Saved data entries
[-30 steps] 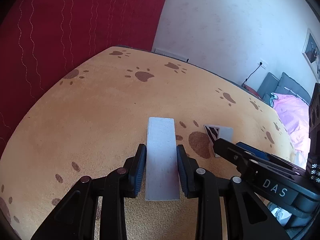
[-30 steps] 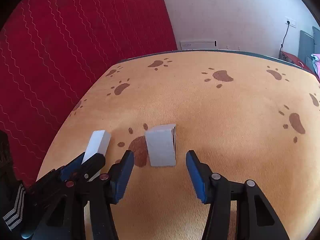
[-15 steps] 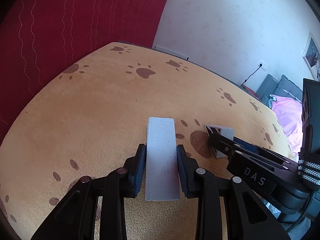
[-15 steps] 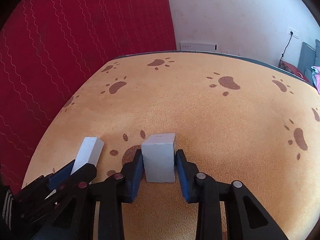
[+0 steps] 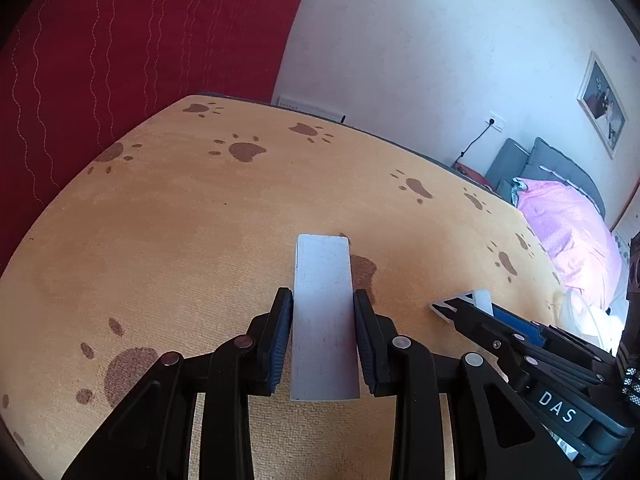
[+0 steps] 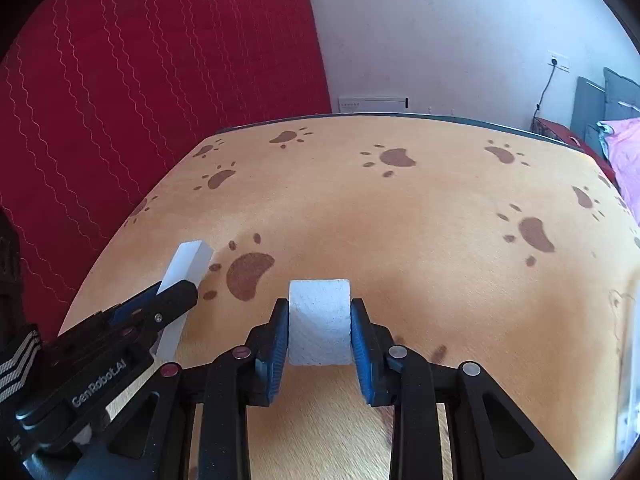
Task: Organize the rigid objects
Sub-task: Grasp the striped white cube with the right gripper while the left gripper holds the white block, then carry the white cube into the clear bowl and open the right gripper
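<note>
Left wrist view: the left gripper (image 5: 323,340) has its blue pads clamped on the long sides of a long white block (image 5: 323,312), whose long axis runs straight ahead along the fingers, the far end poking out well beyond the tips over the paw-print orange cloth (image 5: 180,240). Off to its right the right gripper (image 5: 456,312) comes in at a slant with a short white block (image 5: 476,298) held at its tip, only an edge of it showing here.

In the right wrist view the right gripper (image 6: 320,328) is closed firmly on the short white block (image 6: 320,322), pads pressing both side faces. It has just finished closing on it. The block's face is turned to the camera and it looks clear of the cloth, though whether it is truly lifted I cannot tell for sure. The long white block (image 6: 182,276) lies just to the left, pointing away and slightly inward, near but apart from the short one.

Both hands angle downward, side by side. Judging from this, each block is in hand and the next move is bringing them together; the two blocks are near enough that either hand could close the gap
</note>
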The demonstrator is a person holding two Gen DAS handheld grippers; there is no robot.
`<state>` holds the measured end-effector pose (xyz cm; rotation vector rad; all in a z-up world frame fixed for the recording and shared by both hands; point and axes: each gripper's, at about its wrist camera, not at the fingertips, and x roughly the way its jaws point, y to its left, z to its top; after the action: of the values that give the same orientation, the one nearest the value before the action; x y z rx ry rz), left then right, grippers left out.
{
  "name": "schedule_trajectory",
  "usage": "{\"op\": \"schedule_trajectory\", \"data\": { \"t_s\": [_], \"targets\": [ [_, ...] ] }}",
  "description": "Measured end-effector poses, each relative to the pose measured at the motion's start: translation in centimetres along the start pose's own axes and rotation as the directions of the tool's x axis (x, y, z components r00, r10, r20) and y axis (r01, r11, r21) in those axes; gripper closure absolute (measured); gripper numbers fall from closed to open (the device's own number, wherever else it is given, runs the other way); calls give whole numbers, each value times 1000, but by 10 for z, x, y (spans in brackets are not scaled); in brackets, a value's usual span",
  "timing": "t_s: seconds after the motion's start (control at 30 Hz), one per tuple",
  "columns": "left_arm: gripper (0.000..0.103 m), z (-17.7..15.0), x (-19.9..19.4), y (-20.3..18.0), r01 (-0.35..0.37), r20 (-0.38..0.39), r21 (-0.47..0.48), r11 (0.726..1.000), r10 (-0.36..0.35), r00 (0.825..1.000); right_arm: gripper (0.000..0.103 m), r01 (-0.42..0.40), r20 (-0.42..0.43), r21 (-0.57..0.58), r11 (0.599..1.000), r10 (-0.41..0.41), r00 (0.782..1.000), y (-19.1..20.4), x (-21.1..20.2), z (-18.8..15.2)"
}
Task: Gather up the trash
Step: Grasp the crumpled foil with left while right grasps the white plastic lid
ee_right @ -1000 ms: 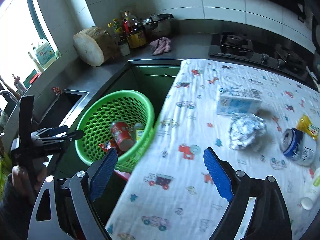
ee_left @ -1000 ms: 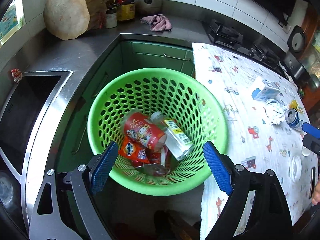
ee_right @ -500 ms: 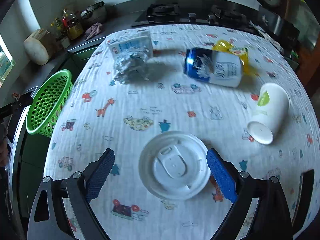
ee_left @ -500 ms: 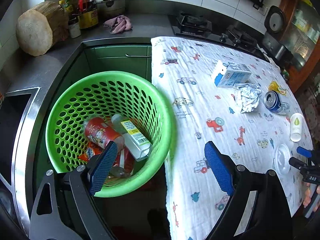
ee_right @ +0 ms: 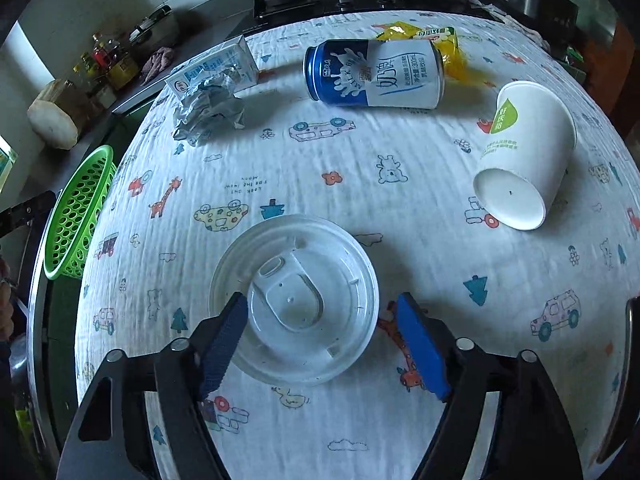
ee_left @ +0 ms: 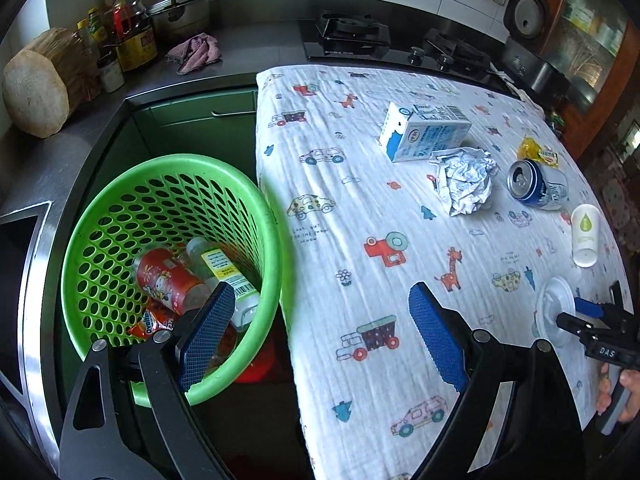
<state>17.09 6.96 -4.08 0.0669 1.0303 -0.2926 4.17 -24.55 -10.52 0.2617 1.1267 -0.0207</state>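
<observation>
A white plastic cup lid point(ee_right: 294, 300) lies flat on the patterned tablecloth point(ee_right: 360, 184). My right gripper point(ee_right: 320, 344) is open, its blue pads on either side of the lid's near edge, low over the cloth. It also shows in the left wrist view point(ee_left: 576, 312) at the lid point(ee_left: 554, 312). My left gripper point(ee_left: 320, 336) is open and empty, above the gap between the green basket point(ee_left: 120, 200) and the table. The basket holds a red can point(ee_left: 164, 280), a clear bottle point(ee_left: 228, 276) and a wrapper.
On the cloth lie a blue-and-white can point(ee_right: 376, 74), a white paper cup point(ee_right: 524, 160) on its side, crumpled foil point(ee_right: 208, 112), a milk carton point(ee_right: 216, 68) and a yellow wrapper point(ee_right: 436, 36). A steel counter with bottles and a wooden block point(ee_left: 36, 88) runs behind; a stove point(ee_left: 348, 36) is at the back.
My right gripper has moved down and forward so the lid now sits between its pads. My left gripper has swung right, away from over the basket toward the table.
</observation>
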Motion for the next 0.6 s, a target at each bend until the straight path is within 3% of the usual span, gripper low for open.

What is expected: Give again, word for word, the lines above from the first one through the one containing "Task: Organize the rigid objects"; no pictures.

Answer section:
[-30 steps] 
[-30 steps] 
[-15 steps] 
[-15 steps] 
[+0 steps] 
[+0 steps] 
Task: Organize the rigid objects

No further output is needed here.